2) L. Boyle, K. Finn and I presented the simplest yet solution to the problem of cosmological dark matter. We noticed that the standard model of particle physics, including the right-handed neutrinos required to explain light neutrino masses, has everything required to explain the dark matter without the need to propose any extra fields or particles. Imposing a discrete Z_2 symmetry ensures that one of the right handed neutrinos is stable. However, the standard model says nothing about the initial conditions for the universe. Our hypothesis, that the universe respects CPT symmetry, i.e., the most basic symmetry of its physical laws, constrains the initial conditions in such a way that we can, from first principles, predict the density of the stable right-handed neutrino today. If the mass of the corresponding particle is around 5 x 10^8 GeV, we match all observations of cosmological dark matter as well as all particle physics experiments. We are further developing this picture of a CPT invariant universe to explain the homogeneity and isotropy of the cosmos, the arrow of time and the character and strength of the primordial perturbations.
3) J. Feldbrugge, U.Pen and me have shown how to use Picard-Lefshetz theory to efficiently calculate interference patterns due to lensing. This problem has become increasingly important with the advent of new ``software" radio telescopes like CHIME which are gathering images of the sky at a vast rate. Theorists had been unable to compute generic interference patterns due to the highly oscillatory nature of the integrals involved. Feldbrugge and I have developed a new, general algorithm which properly defines these integrals and then calculates them rapidly and accurately. We recently solved the decades old problem of gravitational lensing in wave optics, for a binary system. Most stars in the Milky Way are in gravitationally bound systems, and this calculation is likely to be tested in the coming decade.

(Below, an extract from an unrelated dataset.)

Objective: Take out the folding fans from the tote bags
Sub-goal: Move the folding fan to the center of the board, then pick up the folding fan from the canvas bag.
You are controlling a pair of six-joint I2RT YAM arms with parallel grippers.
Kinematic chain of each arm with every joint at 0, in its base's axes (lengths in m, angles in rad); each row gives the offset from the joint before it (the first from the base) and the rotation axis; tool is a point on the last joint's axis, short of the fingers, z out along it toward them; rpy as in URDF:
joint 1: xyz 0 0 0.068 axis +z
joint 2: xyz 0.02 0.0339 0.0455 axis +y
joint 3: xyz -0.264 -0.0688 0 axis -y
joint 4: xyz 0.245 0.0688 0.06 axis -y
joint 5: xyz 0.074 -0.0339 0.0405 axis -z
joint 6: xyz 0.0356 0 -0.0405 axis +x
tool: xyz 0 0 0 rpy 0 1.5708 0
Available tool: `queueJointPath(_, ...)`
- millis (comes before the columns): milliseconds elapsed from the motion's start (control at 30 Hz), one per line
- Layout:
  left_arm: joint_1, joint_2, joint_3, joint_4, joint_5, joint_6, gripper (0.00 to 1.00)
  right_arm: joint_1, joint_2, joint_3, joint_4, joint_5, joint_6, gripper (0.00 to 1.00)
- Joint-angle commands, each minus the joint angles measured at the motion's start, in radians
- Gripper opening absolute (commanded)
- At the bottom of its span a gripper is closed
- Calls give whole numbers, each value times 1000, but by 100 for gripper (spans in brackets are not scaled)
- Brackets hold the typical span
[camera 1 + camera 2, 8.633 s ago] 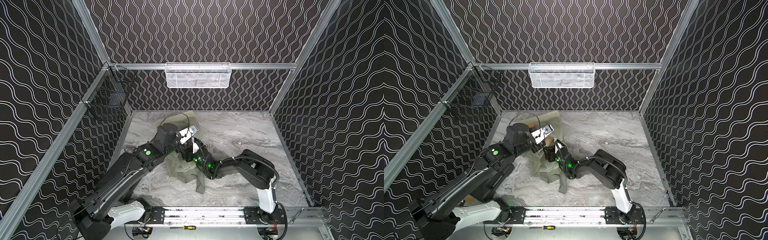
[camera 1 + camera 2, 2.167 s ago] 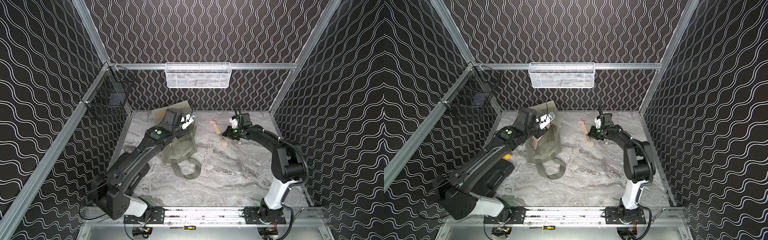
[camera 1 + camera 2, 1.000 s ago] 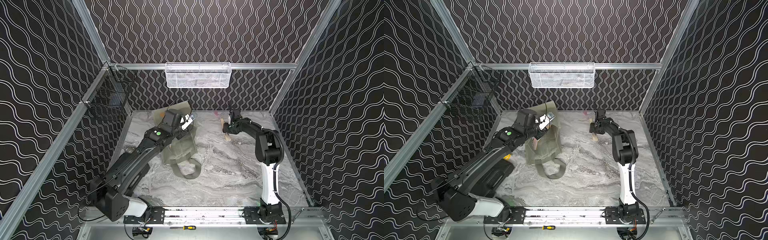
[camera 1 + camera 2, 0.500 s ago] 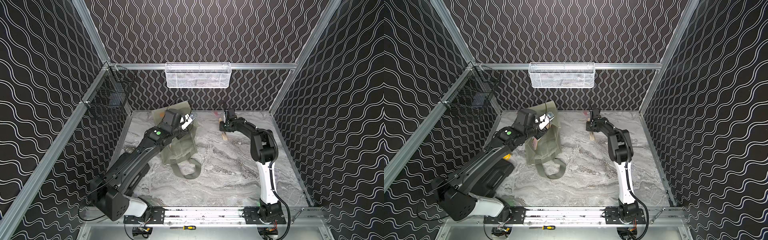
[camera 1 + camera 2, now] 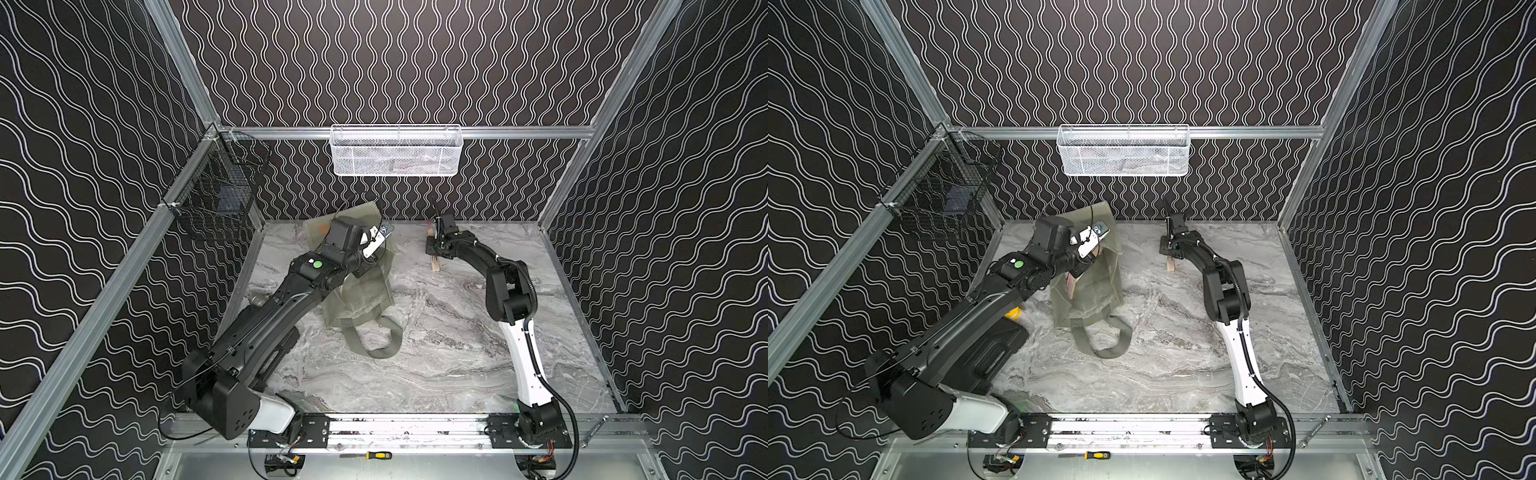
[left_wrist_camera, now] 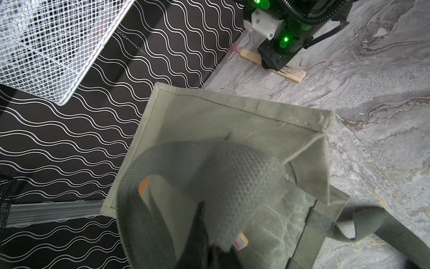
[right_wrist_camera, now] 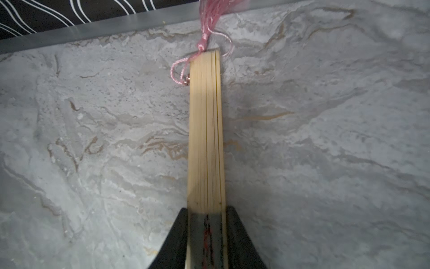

We are creating tools which we hope will be very useful both for forward prediction and, even more so, for solving the inverse problem of figuring out the lens properties, given the observations. With Kendrick Smith, I helped initiate (and am participating in, albeit in a much more limited role) the CHORD proposal for a telescope ten times larger than CHIME. A telescope ten times larger still, which is our real goal, would completely revolutionise our ability to survey the universe in real time and to use it as a laboratory for fundamental physics.
4) With my collaborators at AIMS and in Rwanda, we have suggested a highly cost-effective method to undertake mass testing for SARS-COV-2, the virus causing COVID-19 (see arXiv:2004.14934). Our approach exploits the properties of hypercubes in higher dimensions, and (at the time of writing this) outcompetes all other proposed algorithms. Our method is being trialled in Rwanda currently.